If found, the Norseman would likely live up to dreamers’ expectations, with its cantilevered roof line, toothed and concave grille, rocket pod parking lamps, fastback roof and jet pod instrument panel.

But alas, the Norseman will likely remain in its watery resting place.

1954 Dodge Granada

The 1953 Corvette wasn’t the only glass-tastic experimental car to hit the show circuit — one year after the ’Vette’s debut, Dodge displayed its 1954 Granada roadster. While the Granada may not have been the first plastic-bodied car, it was the first to feature a one-piece plastic body — a type of body construction Corvettes would eventually adapt.

With its Red Ram 241-cid Hemi and lightweight construction on the conventional Dodge chassis, the Granada probably could have given the Corvette a run for its money from a stop sign.

Although sleek and sporty, the 1954 Granada did little to predict future Dodge or Chrysler Corp. styling. Its current whereabouts elude us.

1956 Oldsmobile Golden Rocket

If it weren’t for the wheels and tires, Oldsmobile’s 1956 Golden Rocket might look as though it were a rocket plucked straight from under the wing of a F-94 jet plane and given the plane’s cockpit cover.

No other ’50s dream car took the jet-age theme more seriously than the Golden Rocket. Its three-point nose, rocket-tip rear bumper caps and rounded side panels to tie the front and back together made the Golden Rocket look like, well, a rocket with wheels. There was even a lateral fin on the rear deck for good measure.

While the nose was smooth for good air stream, there was a vent located in the center prow, flanked by projectiles at the tips of the pointed front fenders. As though more jet-age inspiration were necessary, several cockpit controls were placed in the center of the steering wheel. A central console that began on the instrument panel and extended to the console was not unlike that found in today’s cars, but the lift-up roof panels for easy entry and egress were very much a jet-age feature of the Golden Rocket.

The metallic gold Golden Rocket was promoted as a “glittering new experimental car by Oldsmobile,” but the shine soon wore off.
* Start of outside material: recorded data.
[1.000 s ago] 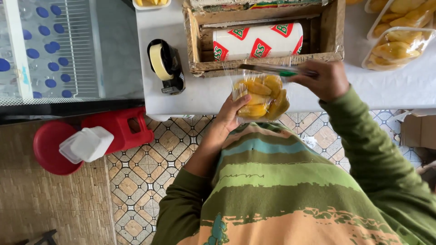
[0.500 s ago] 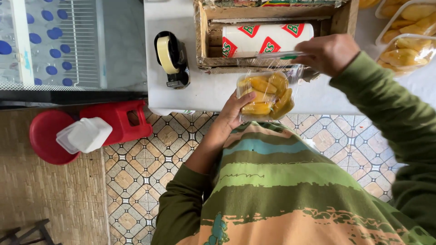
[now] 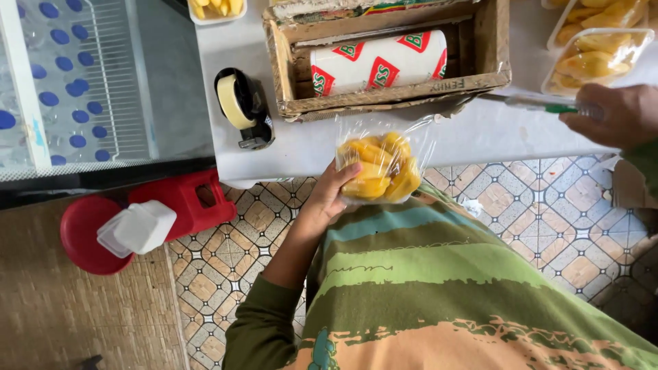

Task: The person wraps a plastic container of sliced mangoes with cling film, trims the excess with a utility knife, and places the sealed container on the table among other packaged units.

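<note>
1. A white table [image 3: 480, 137] spans the top of the view.
2. Patterned floor tiles [image 3: 548, 219] lie below its near edge.
3. A woven brown mat [image 3: 89, 315] covers the floor at lower left.

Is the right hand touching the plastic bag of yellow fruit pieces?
Apart. In the head view the right hand holds a green-tipped tool far to the side of the bag, with bare white table between them.

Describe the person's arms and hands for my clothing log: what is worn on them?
Both arms wear long olive-green sleeves, the left sleeve pushed up the forearm, the right sleeve reaching the wrist. The left hand and right hand are bare: no gloves, rings or watch visible.
</note>
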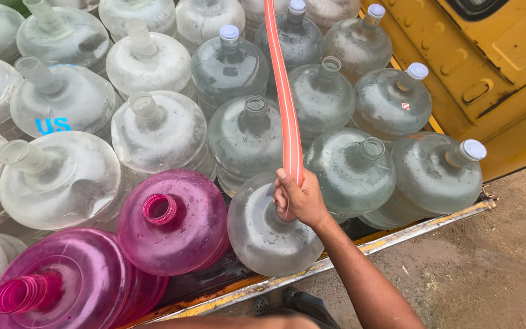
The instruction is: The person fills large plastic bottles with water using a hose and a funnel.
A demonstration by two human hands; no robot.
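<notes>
Item 1. Right hand [299, 198]: one in view, grip closed around the lower end of the hose, directly over the neck of the nearest clear jug. The forearm enters from the bottom right. The left hand is not in view.

Item 2. Hose [285, 91]: one, orange-red with a pale stripe, running from the top edge down to the hand. Its tip is hidden behind the fingers at the jug's mouth.

Item 3. Clear jug under the hand [266, 234]: one, large and rounded, standing at the front edge of the load bed [397, 234], its neck covered by the hand.

Item 4. Pink jugs: two, translucent, both uncapped. One [175, 222] stands just left of the clear jug and touches it; the other [62, 283] sits at the lower left.

Item 5. Other clear and frosted jugs: at least twenty, packed side by side, several cut off by the frame, so no exact total. Six carry white caps, for example one at far right [439, 173]. Others stand with open necks, such as one [351, 170] just right of the hose.

Item 6. Yellow vehicle panel [488, 67]: one, at upper right.

Item 7. Dirt ground [488, 268]: lower right.
</notes>
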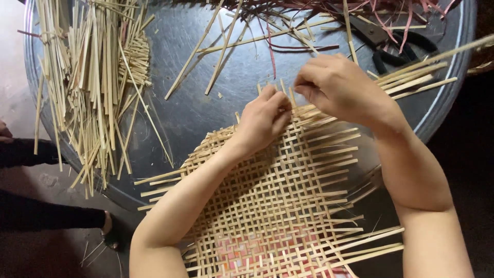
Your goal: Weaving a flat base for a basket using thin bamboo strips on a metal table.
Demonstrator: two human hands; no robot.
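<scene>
On the near edge of the round dark table, the woven bamboo mat looked largely done, with only its far edge left loose. The left hand pressed curled there; the right hand pinched a strip. Spare bamboo strips lay left, black pliers beyond.

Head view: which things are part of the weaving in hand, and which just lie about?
In use: woven strip mat; left hand pressing on it; right hand pinching a strip at its far edge.

Lying about: loose strip pile; black shears; reddish strips; round dark table.
</scene>
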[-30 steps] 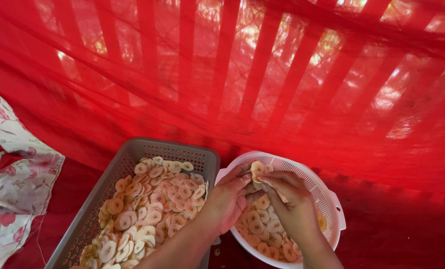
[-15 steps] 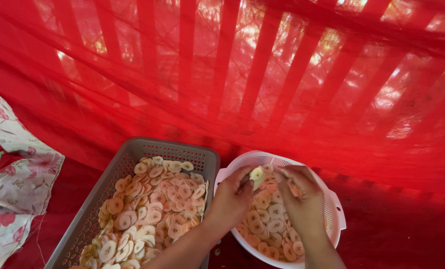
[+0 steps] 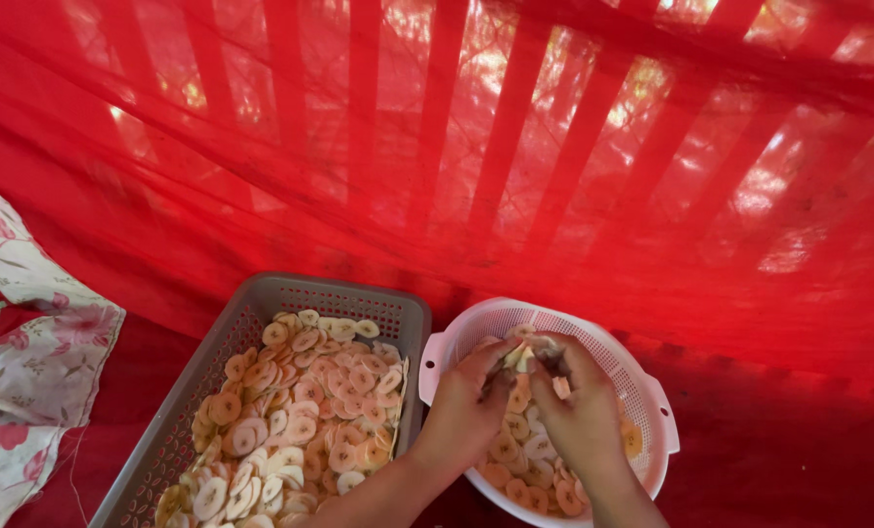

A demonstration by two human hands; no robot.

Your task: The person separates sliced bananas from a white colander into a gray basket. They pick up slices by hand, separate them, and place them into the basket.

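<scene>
Both of my hands work over a round white perforated basket that holds several pale round fruit slices. My left hand and my right hand meet above the basket, and their fingers pinch a small clump of slices between them. To the left stands a grey rectangular perforated basket filled with a layer of the same round slices.
A red net hangs over the whole scene, with slats showing through it. A floral white-and-pink cloth lies at the left edge. Both baskets rest on a red surface.
My hands have shifted slightly within the white basket and now hold a clump of slices together near its far side. The grey basket has not moved.
</scene>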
Exactly where this car landed after the 1956 Motorama season is anyone’s guess.

1958 La Galaxie

As the jet age wound down, Ford debuted the 1958 La Galaxie, which was more shuttle-like than jet-age in appearance. As expected, it was long and low, but relatively heavy looking for the time period with huge rear bumper loops mimicking exhaust afterburners and hubcap-size chrome pods for headlamp housings. While it was unike anything on the road, perhaps the era of the jet-age concept car was waning. One look at this photo suggests that: all of the onlookers are enthralled by the production 1958 Ford Skyliner retractable hardtop in the background while the La Galaxie begs for attention from its pedestal.
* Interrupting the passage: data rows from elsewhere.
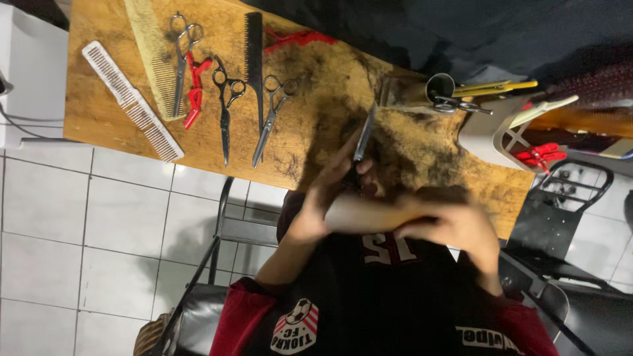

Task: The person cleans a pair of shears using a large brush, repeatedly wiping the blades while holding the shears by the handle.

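Seemingly light, stiff pale comb [369, 214] gripped flat at both ends, centre frame: left hand [330, 198] also pinching slim scissors [364, 138]; right hand [455, 227] closed on comb. Blades sharp; best held by handles.

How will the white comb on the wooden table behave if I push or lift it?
The white comb looks like thin, flat plastic, so probably light and fairly stiff. Lying flat on the wooden table, it should slide rather than roll. Its fine teeth may snag the loose hair clippings.

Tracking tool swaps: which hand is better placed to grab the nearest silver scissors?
Likely left: the left hand is nearer the silver scissors, though it holds a slim dark tool; the right hand grips the beige object.
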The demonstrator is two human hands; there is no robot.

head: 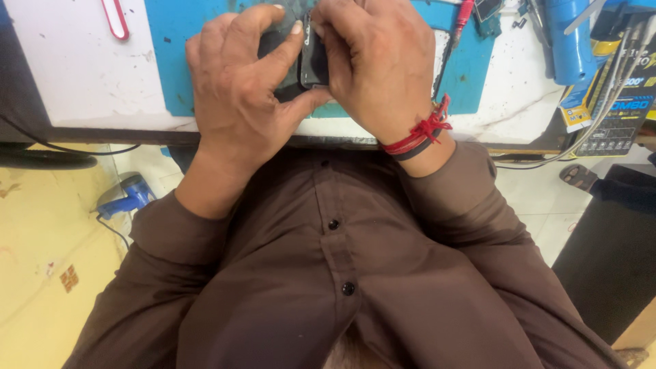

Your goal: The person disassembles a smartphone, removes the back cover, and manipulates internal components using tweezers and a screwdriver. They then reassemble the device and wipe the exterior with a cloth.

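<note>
A small dark phone point(314, 58), glossy face showing, is pinched between both hands over the near edge of a blue mat point(178, 61); only a narrow strip of the phone is visible, the rest is covered by fingers. The left hand point(239, 102) is wrapped around the phone's left side, thumb pressed against its lower edge, forefinger arched over the top. The right hand point(376, 65) is clamped on the phone's right side, fingers curled over its upper part. Both hands touch each other around it. Judging from the grip, the work looks mid-way: the phone is up off the mat and being pressed or pried at an edge, and whether any part is already loose cannot be told. Nothing has been set down next to the phone that can be seen. A red-and-black thread band point(418, 137) sits on the right wrist, just below and right of the phone. The mat lies on a white table point(82, 75). Left of the phone, well apart, a red-rimmed white tool point(115, 17) lies on the table. Right of the phone, a red probe point(465, 17) crosses the mat's edge; further right are a blue tool point(570, 41), cables point(601, 116) and a printed box point(625, 113). Below the phone, brown shirt point(328, 273); a blue device point(126, 195) sits on the floor far lower left. The hands themselves block most of the view.
</note>
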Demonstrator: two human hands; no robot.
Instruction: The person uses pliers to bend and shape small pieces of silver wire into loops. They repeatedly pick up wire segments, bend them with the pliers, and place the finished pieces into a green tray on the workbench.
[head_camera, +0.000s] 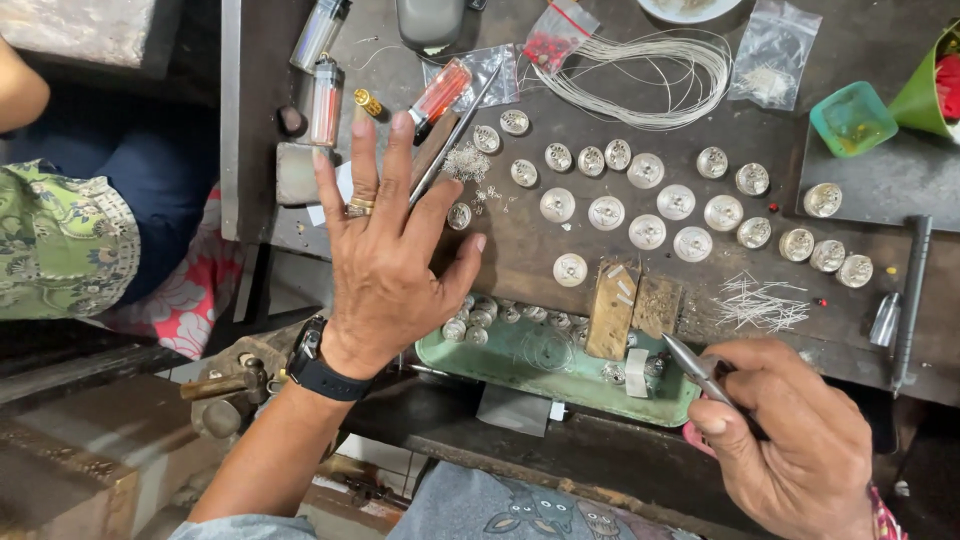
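Gripping tweezers (697, 368), right hand (790, 440), above tray (520, 372)

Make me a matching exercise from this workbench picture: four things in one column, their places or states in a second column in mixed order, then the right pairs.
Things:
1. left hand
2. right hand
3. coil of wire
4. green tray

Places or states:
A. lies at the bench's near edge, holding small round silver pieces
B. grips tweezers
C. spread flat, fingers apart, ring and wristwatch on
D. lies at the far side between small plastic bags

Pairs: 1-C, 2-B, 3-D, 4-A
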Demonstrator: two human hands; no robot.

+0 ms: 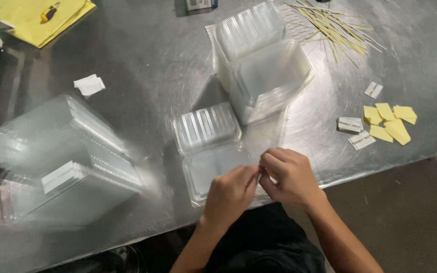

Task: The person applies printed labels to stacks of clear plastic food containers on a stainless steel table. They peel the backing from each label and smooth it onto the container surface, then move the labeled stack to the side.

For gizmo-laden, pod-bedecked concept cars such as the La Galaxie, it became less about futuristic styling and more about futuristic technology, which the La Galaxie had with its proximity warning screen and radar navigation. From this point forward, Ford dream cars would evolve into Jetson-like crafts resembling flying saucers in the early 1960s before looking more production-ready by the mid 1960s.
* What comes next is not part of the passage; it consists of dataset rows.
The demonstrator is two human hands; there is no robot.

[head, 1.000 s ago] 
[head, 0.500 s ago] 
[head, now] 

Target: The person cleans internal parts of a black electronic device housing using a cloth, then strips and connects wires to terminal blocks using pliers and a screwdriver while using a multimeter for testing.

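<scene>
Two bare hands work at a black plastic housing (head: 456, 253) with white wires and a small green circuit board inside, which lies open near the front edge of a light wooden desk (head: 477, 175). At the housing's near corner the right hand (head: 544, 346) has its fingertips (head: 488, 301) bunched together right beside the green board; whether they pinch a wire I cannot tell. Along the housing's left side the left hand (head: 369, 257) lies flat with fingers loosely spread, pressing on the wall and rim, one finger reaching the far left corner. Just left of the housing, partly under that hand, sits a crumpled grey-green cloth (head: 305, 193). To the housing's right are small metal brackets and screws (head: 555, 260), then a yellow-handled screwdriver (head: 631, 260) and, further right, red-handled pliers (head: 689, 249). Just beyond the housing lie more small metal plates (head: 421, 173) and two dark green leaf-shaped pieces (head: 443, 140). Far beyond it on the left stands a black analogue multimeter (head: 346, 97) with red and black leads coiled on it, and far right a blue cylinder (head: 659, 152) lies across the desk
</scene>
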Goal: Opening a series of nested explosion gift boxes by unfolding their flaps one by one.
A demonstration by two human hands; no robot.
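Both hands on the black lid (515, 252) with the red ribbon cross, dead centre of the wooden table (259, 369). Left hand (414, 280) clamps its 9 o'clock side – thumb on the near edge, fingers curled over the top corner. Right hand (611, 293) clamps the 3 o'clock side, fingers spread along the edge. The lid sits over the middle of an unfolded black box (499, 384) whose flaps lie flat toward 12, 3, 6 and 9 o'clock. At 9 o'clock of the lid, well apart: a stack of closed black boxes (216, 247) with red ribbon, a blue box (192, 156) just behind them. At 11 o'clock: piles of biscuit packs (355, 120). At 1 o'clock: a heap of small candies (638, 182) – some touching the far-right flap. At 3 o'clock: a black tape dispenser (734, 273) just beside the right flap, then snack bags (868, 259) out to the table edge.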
Unfortunately, no one probably noticed when the La Galaxie made its way off its pedestal, likely headed for the scrap heap with other forgotten dreams.

1956 Packard Predictor

Perhaps the worst-named concept car of the 1950s was the Packard Predictor. It did little to predict the future of automotive design beyond a couple years, and worse yet, it was a bad joke on the future of Packard itself. Sure, the Predictor’s reversed rear window and swivel bucket seats would appear on production cars, but the Edsel-style front bumper helped spell doom for that automaker. Regardless, these features were very 1950s and the package as a whole was certainly wild and awe-inspiring during the jet age. We can’t predict the past’s future on a path not chosen, but we can’t help think what Packard’s future might have held had the Predictor design made it to production. It survives.